Fresnel began his research on light by attempting to understand the polarization of light, about which he read by chance in the newspaper. His knowledge of the subject was woefully inadequate, and not much better was his familiarity with physics in general. However, Fresnel persevered with his readings and carried out some experiments with simple apparatus. The first thing to be explained by the wave theory of light was the apparent failure of light waves to bend around a "corner" or edge, at complete variance with the behavior of water waves and sound waves. Fresnel showed that from the wave theory there followed a slight bending, and that it had to manifest itself in a succession of dark and luminous bands at the edge of the shadow. Most importantly, his mathematical formalism of the wave theory of light could predict the exact width of each of those bands. Fresnel did not have a lens of short focal length, which he needed for the experimental verification of his theory. He found that an ingeniously suspended drop of honey would do the job!
Significance of Fresnel's Theory
Fresnel's Memoirs, which contained these important results together with his wave theory of light, were deposited at the Academy of Sciences in October 1815. According to the theory, the longitudinal waves, assumed by previous investigators such as Thomas Young, were replaced by transverse waves. Shortly afterward, Fresnel extended his idea of light as being the transversal vibration of an elastic medium (ether) to the problem of polarization. His ideas produced both admirers and opponents, but the theory had an unqualified effect on all future considerations of the geometrical and photometrical aspects of light and its relationship with space and matter. For this work Fresnel was elected in 1823 to the Academy of Sciences, and in 1825 he became a foreign member of the Royal Society of London, which in 1827 awarded him the Rumford Medal.
It was rare in the history of science that a most influential and solidly developed theory should emerge within a few years and in the hands of a newcomer to physics. Such a short span of time was also symbolic of the short life-span allotted to Fresnel. But those few years cast a long shadow on the subsequent history of physics. A starting point for modern relativistic physics was Fresnel's prediction of the change in the speed of light in moving media.
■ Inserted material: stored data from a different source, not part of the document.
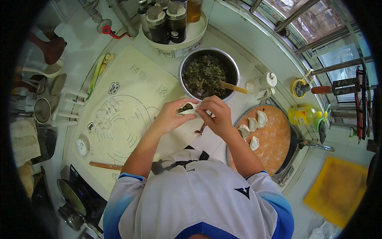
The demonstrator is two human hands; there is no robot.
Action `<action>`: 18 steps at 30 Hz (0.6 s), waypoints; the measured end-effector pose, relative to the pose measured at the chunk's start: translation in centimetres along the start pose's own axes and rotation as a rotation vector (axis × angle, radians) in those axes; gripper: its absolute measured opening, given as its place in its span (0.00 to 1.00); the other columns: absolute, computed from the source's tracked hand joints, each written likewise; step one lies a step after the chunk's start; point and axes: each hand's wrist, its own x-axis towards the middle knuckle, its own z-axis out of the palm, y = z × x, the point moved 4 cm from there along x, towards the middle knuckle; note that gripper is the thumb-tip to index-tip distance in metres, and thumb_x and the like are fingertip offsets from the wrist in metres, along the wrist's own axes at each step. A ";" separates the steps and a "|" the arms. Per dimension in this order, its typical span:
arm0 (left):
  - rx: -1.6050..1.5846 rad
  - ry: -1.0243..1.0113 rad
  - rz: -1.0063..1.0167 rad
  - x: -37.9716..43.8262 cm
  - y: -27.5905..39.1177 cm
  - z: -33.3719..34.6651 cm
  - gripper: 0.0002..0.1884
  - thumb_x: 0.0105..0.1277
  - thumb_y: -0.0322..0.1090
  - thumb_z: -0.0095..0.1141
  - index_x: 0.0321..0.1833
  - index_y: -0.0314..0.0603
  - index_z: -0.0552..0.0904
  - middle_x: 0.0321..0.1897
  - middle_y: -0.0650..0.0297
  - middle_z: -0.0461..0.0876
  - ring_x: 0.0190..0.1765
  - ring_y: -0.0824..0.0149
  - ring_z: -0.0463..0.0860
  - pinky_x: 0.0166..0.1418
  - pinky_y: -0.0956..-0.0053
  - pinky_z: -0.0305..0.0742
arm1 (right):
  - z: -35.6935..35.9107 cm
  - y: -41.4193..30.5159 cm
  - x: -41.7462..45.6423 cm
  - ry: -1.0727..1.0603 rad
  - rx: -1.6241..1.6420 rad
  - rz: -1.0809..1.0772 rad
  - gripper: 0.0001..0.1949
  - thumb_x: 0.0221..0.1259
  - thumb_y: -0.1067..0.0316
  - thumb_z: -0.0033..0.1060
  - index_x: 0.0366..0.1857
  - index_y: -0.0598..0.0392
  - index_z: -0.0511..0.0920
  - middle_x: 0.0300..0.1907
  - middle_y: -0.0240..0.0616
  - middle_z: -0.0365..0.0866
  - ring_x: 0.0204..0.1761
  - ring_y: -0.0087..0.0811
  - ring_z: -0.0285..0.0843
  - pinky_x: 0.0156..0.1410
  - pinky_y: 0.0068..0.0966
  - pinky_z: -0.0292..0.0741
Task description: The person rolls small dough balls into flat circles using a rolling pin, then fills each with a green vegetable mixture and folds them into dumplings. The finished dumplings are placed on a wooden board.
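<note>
My left hand (171, 117) cradles a folded dumpling wrapper (191, 111) with dark green filling (185, 107) showing in its open side. The fingers of my right hand (217, 115) pinch the wrapper's right end. Just beyond my hands stands a steel bowl (235, 64) of chopped green filling (203, 74), a pale-handled utensil (234, 87) leaning over its rim. To the right, several folded dumplings (262, 119) lie on a floured round orange-brown board (273, 143). On the left, small pieces of dough (106, 113) sit in a group on a printed cream mat (134, 86).
A wooden rolling pin (106, 165) lies partly behind my left forearm. Condiment jars (176, 22) stand on a round white tray (191, 38) at the back. A green onion (95, 76) rests by the left wall. The faucet (317, 145) and a yellow bottle (303, 116) are right.
</note>
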 end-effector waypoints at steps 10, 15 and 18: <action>-0.238 -0.101 -0.130 0.5 -0.1 -0.3 0.24 0.61 0.30 0.63 0.62 0.41 0.76 0.53 0.66 0.79 0.50 0.73 0.80 0.54 0.76 0.75 | 0.0 -0.5 0.7 0.048 0.006 0.054 0.10 0.48 0.76 0.71 0.35 0.58 0.80 0.35 0.38 0.80 0.36 0.33 0.81 0.38 0.26 0.79; -0.815 0.036 -0.178 -0.2 -3.8 3.0 0.27 0.71 0.37 0.55 0.71 0.47 0.65 0.58 0.67 0.74 0.61 0.74 0.72 0.63 0.72 0.68 | 1.3 -0.1 0.4 0.241 0.057 0.193 0.10 0.51 0.78 0.69 0.37 0.60 0.79 0.35 0.38 0.80 0.35 0.31 0.80 0.38 0.24 0.78; -0.720 0.078 -0.089 -0.1 -3.1 2.9 0.29 0.70 0.37 0.55 0.73 0.47 0.63 0.59 0.68 0.74 0.60 0.74 0.72 0.60 0.73 0.70 | 1.4 0.3 -0.2 0.171 0.085 0.261 0.13 0.51 0.76 0.70 0.41 0.58 0.79 0.39 0.39 0.79 0.36 0.30 0.80 0.39 0.23 0.79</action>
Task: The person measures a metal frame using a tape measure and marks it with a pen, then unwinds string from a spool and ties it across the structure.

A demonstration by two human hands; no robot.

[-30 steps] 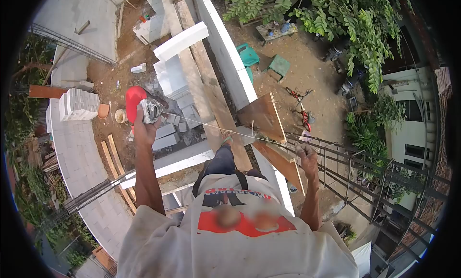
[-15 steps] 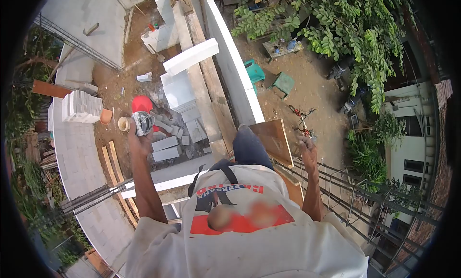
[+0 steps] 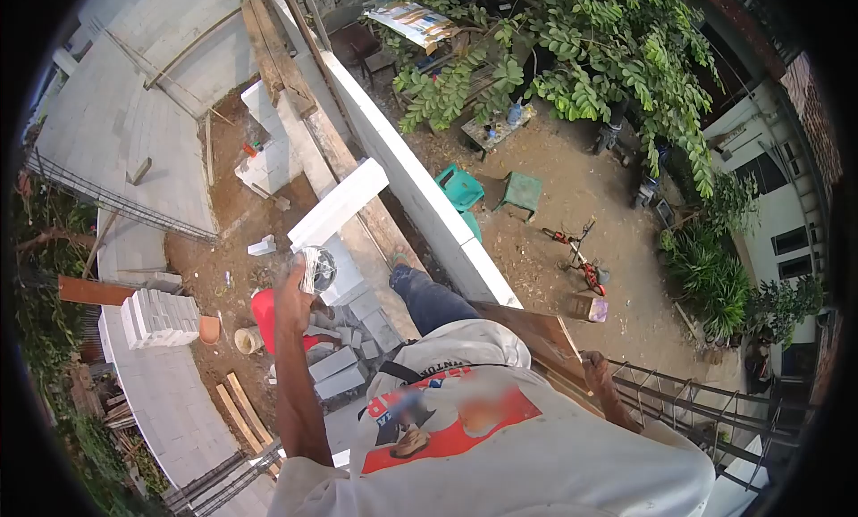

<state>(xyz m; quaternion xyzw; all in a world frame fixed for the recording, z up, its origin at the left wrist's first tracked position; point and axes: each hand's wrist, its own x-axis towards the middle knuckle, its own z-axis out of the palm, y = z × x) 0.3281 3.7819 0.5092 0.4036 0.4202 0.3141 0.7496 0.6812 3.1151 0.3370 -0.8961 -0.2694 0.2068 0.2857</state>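
Observation:
My left hand [image 3: 291,295] is closed around a round spool wound with whitish string [image 3: 317,271], held over the work area near a long white block [image 3: 340,204]. That block lies across the wooden planks [image 3: 308,164]. My right hand [image 3: 597,371] has its fingers curled at the edge of a brown wooden board [image 3: 534,336], seemingly gripping it; the fingertips are partly hidden. One of my feet [image 3: 399,260] stands on the planks, beside the white block wall [image 3: 402,173].
Stacked blocks [image 3: 161,318], a red container [image 3: 264,316] and a bucket [image 3: 248,340] stand below left. Rebar [image 3: 679,387] runs along my right. Below right are a green chair [image 3: 459,188], a green stool [image 3: 522,192], a small bicycle [image 3: 581,256] and a tree [image 3: 617,52].
My body has turned and leaned forward along the planks, and a foot now shows. My left hand carried the spool close to the white block; my right hand came from the air to the board's edge.

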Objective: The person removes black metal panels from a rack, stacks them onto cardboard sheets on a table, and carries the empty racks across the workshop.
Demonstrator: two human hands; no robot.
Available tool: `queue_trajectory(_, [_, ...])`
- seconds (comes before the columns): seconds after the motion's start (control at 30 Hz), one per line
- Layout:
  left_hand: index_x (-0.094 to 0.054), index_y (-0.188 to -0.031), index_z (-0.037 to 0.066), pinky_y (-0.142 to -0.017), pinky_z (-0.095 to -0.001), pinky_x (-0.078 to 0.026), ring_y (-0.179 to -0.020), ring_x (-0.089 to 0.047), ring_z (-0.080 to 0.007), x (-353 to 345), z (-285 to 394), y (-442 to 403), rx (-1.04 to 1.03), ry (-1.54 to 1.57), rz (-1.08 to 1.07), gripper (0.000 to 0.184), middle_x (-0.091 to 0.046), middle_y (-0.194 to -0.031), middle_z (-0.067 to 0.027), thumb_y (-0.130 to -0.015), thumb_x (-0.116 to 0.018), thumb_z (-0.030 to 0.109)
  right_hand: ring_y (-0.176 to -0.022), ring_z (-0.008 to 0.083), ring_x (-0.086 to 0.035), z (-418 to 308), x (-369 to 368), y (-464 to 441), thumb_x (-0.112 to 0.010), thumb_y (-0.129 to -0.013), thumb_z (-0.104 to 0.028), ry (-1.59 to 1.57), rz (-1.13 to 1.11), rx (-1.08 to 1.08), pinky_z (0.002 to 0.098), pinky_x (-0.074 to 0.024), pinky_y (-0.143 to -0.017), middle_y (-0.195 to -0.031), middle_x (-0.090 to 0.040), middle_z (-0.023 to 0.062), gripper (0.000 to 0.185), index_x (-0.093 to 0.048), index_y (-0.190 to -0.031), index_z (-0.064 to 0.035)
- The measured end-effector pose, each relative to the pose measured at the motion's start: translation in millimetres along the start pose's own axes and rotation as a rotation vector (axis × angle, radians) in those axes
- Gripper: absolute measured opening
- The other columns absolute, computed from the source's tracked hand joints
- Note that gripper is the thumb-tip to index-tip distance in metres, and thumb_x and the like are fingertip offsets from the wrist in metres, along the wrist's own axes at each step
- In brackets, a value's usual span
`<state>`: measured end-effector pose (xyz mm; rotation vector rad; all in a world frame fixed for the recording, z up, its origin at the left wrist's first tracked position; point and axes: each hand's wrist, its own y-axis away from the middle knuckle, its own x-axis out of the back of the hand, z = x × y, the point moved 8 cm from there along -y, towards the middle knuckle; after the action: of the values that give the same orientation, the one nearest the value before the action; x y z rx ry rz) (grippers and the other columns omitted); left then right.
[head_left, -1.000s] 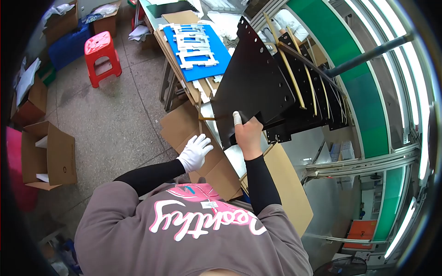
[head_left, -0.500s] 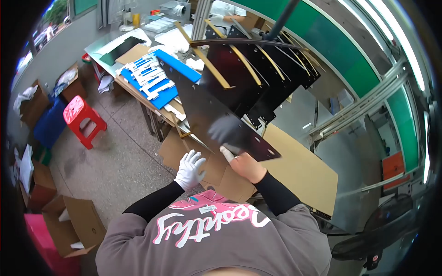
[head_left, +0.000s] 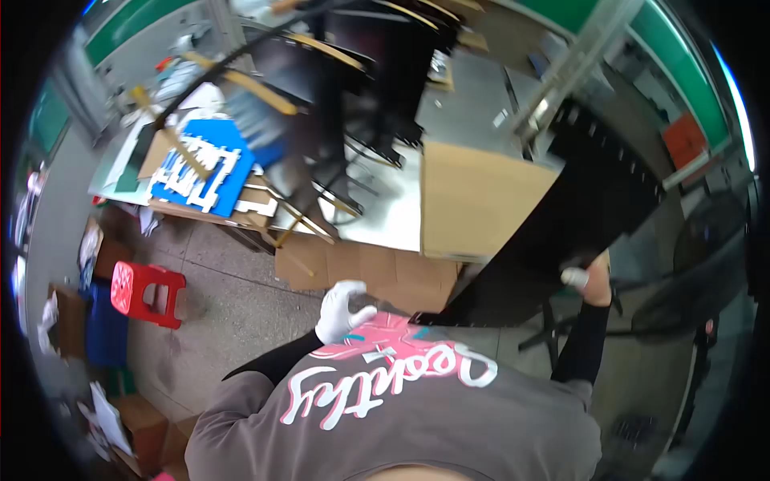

The modern photon theory of light is also a development that left intact the validity of his basic insights into the mathematical formalism that alone can account for the most common features of the propagation of light.
Although Fresnel's health was rapidly deteriorating, he worked on the improvement of lighthouse lanterns. He replaced metal reflectors and thick lenses with lenses built from annular rings, the centers of curvature of which varied progressively and consequently eliminated spherical aberration. He also combined a fixed and a flashing light as a means of increasing the intensity of the light periodically. He died at Ville-d'Avray near Paris on July 14, 1827.
Further Reading
- The most complete work on Fresnel is in French. A lengthy and informative eulogy of Fresnel is available in François Arago, Biographies of Distinguished Scientific Men (trans., 2 vols., 1859). The standard presentation of the full impact of Fresnel's ideas about light on 19th-century physics is in E. T. Whittaker, A History of the Theories of Aether and Electricity, vol. 1 (1910; rev. ed. 1951).